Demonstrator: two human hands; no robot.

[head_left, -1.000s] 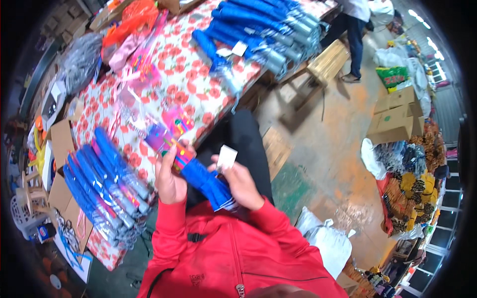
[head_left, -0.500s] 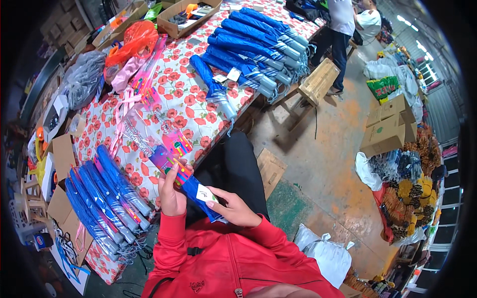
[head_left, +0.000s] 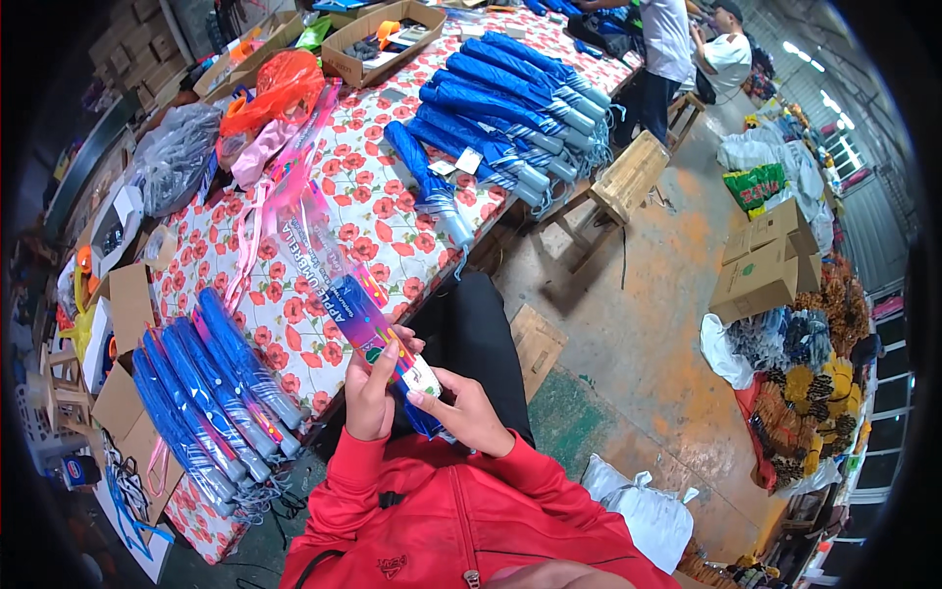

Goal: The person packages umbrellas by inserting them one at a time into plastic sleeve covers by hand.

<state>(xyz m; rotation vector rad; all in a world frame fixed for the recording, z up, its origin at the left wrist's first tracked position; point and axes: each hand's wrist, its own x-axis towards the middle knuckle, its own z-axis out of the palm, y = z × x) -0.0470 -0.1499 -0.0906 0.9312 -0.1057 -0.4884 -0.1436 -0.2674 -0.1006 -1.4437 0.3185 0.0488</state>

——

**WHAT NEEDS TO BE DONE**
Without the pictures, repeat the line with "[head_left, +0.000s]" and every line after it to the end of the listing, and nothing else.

**REPLY TO THE TASK**
[head_left, +0.000s] 

Goal: The person packages umbrellas by inserting them one at a time into plastic sleeve covers by hand.

<state>(xyz m; rotation vector rad; all in a world frame fixed for the recording, z up, its origin at the left wrist's first tracked position; point and axes: each hand's wrist, its own x-axis towards the middle knuckle, its own z-axis out of the palm, y = z × x) -0.0470 -0.1499 -0.0906 0.9312 -0.1057 -0.4884 -0.1436 -0.2674 -0.1006 -1.4437 0.3185 0.0488</state>

With that, the answer is finished.